At the sensor level W3C has created an incubator group 
Semantic Sensor Network (SSN) to describe sensor 
level ontology. There are also domain specific industry 
consortia like OCF, IIOT which are working towards 
creating a standardized ontology for IoT domains. 


4.2.4.4 Data annotation 


While raw data is important there is a cost associated 
with acquiring data and it is not possible to always 
create sensors or systems for capturing all possible 
data. It has been shown that enriching raw data 
using crowdsourcing, machine learning techniques 
in interesting ways can lead to substantial value 
generation. 


As an example, OBD data from each vehicle in a fleet 
is used to create trip information data, which can then 
be annotated by integrating with social platforms where 
users can augment or annotate the data with their likes 
and/or dislikes, timeliness of service, tag/group routes 
of interest. All these additional data created on top of 
the trip data derived from raw sensor data can then 
be used to build interesting mobility use cases for the 
smart city. 


In addition, smart city component systems can also use 
Artificial Intelligence (AI) and machine learning (ML) 
techniques to annotate data for example augmenting 
quality of raw image/video data with information such 
as object classification, object identification, object 
counting, scene understanding, trip summarization etc. 


4.2.4.5 Data auditing 


Auditing as part of the data lifecycle management is an 
important sub-function which enables. 


a) Track historical changes of data. 


b) Enable logging of services, users and requests for 
data. 

c) Apply soft and or hard deletions of data. 
Data Confidentiality: Maintaining confidentiality 
of data through well-defined access policies is to be 
enforced across all the data processing stages. There 
are a variety of access control mechanisms to provide 
access to resources to authorized applications and/or 
users, some of the most common access control models 
are: 


a) Mandatory Access Control. 

b) Discretionary Access Control. 
c) Role Based Access Control. 

d) Attribute Based Access Control. 


Smart cities should choose one or more access control 
mechanisms, document and enforce them as part of the 
data governance processes. 


4.2.4.6 Data integration 


Smart cities shall be open to accept data from multiple 
sources. Hence data Integration is one of the core 
capabilities that need to be implemented by every smart 
city. 

Based on the system of concern smart cities may 
implement real time data ingestion, streaming data 
ingestion, batch data ingestion or all ofthem as required. 

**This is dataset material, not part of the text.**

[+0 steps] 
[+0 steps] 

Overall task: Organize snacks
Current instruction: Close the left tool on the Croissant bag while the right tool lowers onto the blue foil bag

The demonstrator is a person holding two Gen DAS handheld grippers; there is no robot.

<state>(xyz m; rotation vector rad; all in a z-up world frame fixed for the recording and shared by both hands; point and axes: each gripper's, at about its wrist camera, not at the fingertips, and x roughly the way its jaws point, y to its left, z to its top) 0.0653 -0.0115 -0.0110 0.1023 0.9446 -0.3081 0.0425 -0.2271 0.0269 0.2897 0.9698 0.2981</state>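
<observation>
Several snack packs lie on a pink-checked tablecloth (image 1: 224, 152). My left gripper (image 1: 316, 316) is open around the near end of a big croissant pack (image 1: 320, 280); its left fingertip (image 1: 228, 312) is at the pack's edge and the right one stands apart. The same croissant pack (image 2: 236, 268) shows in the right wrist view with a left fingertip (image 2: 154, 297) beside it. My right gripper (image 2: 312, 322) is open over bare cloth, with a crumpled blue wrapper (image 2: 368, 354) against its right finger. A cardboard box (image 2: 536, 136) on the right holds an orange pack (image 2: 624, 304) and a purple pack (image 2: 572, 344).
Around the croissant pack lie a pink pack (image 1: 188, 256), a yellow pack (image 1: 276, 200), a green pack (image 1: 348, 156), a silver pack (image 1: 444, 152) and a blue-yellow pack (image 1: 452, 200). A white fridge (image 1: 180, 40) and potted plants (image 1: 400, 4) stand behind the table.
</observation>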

As part of Data Integration, a city may deploy ETL/ELT 
(Extract-Transform-Load or Extract-Load-Transform) 
tools to help in transforming data from multiple 
sources into normalized data models and according to 
the shared data semantics. This will help in improving 
the data interpretability across smart city domains and 
thereby improve the insights derived from data. 


Data integration tools shall also be used to translate 
the data aiding in system integration (source system to 
destination system). Two types of translation are listed 
below for reference: 


a) Translation of internal service and data formats for 
destination system compatibility and consumption. 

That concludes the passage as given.